### WORK TO COMPLETE
In the records below, find the line holding "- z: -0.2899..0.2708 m" and the line holding "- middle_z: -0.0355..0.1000". Set down both, with every line between them, exactly.

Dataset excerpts
=== Begin Enclosure ===
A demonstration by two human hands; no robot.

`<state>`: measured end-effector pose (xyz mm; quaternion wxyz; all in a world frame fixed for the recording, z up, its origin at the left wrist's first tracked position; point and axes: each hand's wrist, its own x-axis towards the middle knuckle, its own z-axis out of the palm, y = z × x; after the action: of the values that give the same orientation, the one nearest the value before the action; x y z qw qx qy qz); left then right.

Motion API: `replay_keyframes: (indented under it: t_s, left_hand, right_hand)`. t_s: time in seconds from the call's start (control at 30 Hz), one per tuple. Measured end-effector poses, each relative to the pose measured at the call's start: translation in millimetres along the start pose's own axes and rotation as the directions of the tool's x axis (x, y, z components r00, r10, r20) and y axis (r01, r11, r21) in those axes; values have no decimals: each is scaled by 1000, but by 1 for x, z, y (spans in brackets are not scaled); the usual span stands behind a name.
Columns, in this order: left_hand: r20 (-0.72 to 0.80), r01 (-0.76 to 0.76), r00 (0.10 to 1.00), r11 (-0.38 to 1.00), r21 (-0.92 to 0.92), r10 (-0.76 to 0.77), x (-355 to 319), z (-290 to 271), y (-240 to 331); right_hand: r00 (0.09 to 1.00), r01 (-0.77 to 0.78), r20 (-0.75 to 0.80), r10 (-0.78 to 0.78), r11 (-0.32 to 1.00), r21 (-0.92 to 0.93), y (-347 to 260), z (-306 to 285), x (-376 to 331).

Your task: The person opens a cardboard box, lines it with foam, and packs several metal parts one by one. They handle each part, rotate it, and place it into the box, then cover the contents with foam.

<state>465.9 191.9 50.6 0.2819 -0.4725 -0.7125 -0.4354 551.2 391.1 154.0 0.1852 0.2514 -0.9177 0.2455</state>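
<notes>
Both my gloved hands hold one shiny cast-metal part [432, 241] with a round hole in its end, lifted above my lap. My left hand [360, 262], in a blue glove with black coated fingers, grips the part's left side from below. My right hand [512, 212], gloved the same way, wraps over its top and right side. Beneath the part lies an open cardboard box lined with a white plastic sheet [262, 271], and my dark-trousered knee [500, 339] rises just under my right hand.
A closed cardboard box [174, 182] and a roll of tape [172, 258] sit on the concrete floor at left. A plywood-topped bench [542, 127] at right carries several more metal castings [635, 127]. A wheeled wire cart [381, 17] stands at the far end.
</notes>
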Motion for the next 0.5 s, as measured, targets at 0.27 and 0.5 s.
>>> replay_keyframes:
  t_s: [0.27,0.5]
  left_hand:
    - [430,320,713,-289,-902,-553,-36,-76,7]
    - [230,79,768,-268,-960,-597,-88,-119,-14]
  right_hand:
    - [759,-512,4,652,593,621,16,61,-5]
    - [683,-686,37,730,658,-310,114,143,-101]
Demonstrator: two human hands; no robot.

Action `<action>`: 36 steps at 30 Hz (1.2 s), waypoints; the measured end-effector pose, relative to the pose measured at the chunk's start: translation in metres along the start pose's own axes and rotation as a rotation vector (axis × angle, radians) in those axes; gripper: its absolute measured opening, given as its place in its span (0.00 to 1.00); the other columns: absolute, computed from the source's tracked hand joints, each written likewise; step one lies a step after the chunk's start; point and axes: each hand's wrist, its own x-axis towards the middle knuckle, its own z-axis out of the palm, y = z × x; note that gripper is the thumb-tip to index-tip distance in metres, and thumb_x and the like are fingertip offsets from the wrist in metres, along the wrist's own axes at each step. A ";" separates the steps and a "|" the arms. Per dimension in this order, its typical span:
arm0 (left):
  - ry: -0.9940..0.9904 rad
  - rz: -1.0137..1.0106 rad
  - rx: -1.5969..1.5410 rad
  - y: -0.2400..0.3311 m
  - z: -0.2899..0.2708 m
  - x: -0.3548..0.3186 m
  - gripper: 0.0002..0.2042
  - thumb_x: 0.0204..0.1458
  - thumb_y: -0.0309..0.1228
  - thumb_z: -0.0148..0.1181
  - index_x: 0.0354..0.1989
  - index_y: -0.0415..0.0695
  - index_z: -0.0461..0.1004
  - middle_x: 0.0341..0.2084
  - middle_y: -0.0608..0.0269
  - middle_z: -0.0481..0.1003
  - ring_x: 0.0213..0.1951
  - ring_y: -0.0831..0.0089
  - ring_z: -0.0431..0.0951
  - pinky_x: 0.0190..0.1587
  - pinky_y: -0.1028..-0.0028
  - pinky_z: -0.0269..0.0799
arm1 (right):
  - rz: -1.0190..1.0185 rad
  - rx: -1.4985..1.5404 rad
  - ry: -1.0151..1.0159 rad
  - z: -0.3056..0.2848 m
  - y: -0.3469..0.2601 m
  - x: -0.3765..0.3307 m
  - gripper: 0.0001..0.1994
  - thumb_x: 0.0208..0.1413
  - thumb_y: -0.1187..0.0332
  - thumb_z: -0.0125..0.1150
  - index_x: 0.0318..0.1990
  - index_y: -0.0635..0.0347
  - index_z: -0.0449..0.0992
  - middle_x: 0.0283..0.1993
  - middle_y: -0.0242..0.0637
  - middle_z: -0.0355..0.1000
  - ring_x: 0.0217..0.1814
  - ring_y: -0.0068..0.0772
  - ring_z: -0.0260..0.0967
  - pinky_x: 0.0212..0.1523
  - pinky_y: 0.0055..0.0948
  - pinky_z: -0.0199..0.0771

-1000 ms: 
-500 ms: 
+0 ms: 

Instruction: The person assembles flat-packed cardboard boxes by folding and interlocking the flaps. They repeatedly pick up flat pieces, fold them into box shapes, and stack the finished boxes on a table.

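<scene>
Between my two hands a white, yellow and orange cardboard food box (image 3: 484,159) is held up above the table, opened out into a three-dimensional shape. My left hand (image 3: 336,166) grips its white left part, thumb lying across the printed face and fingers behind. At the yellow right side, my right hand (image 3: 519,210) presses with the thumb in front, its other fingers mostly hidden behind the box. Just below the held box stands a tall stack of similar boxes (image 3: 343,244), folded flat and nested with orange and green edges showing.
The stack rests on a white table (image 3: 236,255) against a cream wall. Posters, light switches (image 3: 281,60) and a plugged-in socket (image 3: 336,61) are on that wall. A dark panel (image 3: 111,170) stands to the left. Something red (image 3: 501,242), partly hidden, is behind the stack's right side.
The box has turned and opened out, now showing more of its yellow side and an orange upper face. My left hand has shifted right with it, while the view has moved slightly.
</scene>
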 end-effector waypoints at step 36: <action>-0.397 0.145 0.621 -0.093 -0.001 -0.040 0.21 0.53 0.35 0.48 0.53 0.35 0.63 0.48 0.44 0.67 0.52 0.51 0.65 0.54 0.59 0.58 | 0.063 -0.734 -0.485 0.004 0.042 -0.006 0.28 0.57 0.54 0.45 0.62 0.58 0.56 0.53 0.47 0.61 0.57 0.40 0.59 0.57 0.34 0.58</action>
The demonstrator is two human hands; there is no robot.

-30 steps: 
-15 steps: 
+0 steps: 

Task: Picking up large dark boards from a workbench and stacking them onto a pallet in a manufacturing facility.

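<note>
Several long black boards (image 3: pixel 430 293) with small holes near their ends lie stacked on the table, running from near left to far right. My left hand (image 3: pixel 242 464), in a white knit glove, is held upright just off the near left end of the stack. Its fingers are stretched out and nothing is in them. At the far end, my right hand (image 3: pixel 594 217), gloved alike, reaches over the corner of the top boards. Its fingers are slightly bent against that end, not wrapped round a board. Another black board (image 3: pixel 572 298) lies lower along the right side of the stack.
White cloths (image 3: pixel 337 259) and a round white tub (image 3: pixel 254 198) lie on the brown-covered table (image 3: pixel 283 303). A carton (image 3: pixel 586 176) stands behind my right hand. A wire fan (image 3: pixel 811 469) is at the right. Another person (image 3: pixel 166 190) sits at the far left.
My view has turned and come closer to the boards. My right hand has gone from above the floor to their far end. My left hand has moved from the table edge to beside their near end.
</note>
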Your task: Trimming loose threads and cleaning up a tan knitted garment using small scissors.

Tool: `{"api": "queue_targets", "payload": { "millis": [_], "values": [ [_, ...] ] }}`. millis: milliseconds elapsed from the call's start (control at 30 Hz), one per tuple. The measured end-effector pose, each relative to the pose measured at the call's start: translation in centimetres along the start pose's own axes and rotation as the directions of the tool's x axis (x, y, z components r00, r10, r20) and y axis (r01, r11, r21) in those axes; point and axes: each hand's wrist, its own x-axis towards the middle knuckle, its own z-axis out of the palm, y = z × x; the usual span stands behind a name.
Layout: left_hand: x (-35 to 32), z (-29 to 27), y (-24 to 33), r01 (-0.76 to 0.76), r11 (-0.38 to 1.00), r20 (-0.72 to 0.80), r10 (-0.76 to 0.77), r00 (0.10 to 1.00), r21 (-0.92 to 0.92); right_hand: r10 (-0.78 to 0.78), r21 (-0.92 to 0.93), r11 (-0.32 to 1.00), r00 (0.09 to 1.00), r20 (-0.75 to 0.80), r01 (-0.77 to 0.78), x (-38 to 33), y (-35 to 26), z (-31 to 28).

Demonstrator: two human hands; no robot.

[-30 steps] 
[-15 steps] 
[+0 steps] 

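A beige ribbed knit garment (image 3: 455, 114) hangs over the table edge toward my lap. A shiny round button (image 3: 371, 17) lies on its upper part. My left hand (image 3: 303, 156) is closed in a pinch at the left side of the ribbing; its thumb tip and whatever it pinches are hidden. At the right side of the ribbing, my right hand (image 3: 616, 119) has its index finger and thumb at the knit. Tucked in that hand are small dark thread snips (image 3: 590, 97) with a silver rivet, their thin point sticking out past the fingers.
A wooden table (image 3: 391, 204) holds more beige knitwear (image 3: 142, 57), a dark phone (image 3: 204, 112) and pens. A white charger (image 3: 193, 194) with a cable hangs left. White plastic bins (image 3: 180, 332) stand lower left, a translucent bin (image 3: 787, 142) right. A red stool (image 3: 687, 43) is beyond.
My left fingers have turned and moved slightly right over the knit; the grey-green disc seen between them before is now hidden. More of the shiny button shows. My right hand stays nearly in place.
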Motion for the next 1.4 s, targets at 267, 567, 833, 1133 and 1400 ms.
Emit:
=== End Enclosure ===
### EXERCISE OUTPUT
  - z: -0.2899..0.2708 m
  - x: -0.3548..0.3186 m
  - gripper: 0.0002..0.2042
  - thumb_x: 0.0204..0.1458
  - thumb_y: -0.0309..0.1228
  - thumb_z: -0.0148..0.1181
  - index_x: 0.0354..0.1989
  - index_y: -0.0415..0.0695
  - index_z: -0.0461..0.1004
  - middle_x: 0.0341..0.2084
  - middle_y: -0.0608..0.0269
  - middle_z: -0.0481..0.1003
  - ring_x: 0.0213..0.1951
  - ring_y: -0.0831..0.0089
  - ring_z: -0.0431..0.0951
  - pinky_x: 0.0190..0.1587
  - pinky_y: -0.1028..-0.0028
  - pinky_z: -0.0269..0.0799
arm1 (right):
  - rz: -1.0190..1.0185 rad
  - rx: -1.4985..1.5404 rad
  - ry: -1.0151..1.0159 rad
  - z: -0.3056..0.2848 m
  - y: -0.3469..0.2601 m
  - x: -0.3765..0.3307 m
  - gripper: 0.0001..0.1994
  - thumb_x: 0.0208..0.1413
  - thumb_y: -0.1187..0.0332
  - thumb_z: -0.0125..0.1150
  - index_x: 0.0318..0.1990
  - index_y: -0.0635..0.0347
  - index_z: -0.0449..0.0992
  - middle_x: 0.0283..0.1993
  - middle_y: -0.0242..0.0637
  - middle_z: -0.0355..0.1000

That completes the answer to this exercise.